Administered prices are defined on the Stats SA website as, "An administered
price is defined as the price of a product which is set consciously by an
individual producer or group of producers and/or any price which can be
determined or influenced by government, either directly or through a
government agency/institution without reference to market forces. Products
and services included are assessment rates, sanitary fees, refuse removal,
water, electricity, paraffin, petrol, public transport - trains, motor
licences, motor registration, telephone fees, postage, cell calls,
television licence, school fees, university/technicons/colleges and
university boarding fees."
This definition essentially encompasses those prices regulated by
government, whether the good/service is provided by government - like refuse
removal or water - or by other entities in which the government exercises
pricing control to a greater or lesser extent - like petrol or university
fees.
Below is a chart comparing the inflation rate for administered prices (both
regulated and unregulated goods and services) over 3 years, taken at 6 month
intervals, compared to the headline CPI rate. As at the end of April 2010,
administered prices accounted for nearly 15% of the total inflation basket.
It is interesting to note that over this period the regulated CPI has been
higher than overall inflation in all periods accept for 2009. Much of this
can be attributed to the high petrol and energy costs over this period, in
particular the petrol price raced up in 2008 as the price of a barrel of oil
neared $150 in June 2008. The subsequent crash of the price into the $30 -
$40 range is reflected in the 2009 numbers.

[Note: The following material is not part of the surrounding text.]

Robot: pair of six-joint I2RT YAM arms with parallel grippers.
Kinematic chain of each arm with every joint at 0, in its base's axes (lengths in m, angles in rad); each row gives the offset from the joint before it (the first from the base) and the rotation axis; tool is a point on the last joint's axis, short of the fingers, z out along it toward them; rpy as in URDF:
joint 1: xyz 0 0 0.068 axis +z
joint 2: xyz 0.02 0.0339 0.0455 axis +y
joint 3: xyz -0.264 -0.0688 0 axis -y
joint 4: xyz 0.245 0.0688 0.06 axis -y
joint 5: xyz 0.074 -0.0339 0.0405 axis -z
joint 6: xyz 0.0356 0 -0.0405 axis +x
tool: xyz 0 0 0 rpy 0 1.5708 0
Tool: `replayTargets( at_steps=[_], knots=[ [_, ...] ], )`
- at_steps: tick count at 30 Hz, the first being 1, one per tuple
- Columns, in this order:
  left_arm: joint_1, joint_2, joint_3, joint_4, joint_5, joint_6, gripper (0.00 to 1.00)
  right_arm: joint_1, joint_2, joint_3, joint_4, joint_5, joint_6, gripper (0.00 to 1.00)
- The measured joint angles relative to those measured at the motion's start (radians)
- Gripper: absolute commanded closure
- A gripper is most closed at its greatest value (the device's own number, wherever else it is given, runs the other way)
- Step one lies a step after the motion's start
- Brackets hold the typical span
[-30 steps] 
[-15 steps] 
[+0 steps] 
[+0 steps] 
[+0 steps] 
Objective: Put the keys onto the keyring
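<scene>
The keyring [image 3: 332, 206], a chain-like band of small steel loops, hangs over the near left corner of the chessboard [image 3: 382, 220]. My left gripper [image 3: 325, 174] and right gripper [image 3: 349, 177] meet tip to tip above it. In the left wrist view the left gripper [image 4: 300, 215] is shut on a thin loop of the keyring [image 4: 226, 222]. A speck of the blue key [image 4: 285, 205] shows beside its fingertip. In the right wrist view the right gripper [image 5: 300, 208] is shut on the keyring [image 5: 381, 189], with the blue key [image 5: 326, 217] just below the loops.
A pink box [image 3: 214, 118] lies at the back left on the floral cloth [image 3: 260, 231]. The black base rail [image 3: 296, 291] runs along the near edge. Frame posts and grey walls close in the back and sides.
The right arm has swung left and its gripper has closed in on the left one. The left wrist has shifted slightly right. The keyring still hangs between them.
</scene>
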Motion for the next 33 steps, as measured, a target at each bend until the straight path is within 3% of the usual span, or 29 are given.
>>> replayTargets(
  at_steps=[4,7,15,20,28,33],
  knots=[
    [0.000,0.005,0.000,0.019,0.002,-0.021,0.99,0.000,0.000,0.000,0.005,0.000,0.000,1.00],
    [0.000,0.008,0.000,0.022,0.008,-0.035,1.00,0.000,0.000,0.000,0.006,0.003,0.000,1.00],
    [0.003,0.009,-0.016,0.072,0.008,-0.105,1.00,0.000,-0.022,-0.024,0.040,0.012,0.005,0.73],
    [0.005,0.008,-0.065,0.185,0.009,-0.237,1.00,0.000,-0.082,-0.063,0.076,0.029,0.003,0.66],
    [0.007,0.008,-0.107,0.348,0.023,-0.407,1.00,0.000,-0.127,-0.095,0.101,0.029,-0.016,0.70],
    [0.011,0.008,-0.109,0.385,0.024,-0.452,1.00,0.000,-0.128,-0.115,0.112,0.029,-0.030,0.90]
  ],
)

While the price of fuel gets a large part of the blame, other items in this
basket have been growing at rates higher than the average rate of inflation
including items like rates, water, electricity, and motor licensing and
registration. The income from these goods and services falls into various
government coffers, and is one way for government to increase revenue in
tough economic times without having to raise tax rates on more headline
items like income or VAT.
In a country that has an element of inflation targeting in monetary policy,
government needs to be wary that they don't inadvertently fuel the inflation
rate further by consistently increasing prices at a rate that is higher than
the maximum targeted inflation rate (6%). They need to delicately balance
the conflicting needs of income maximisation and price stability.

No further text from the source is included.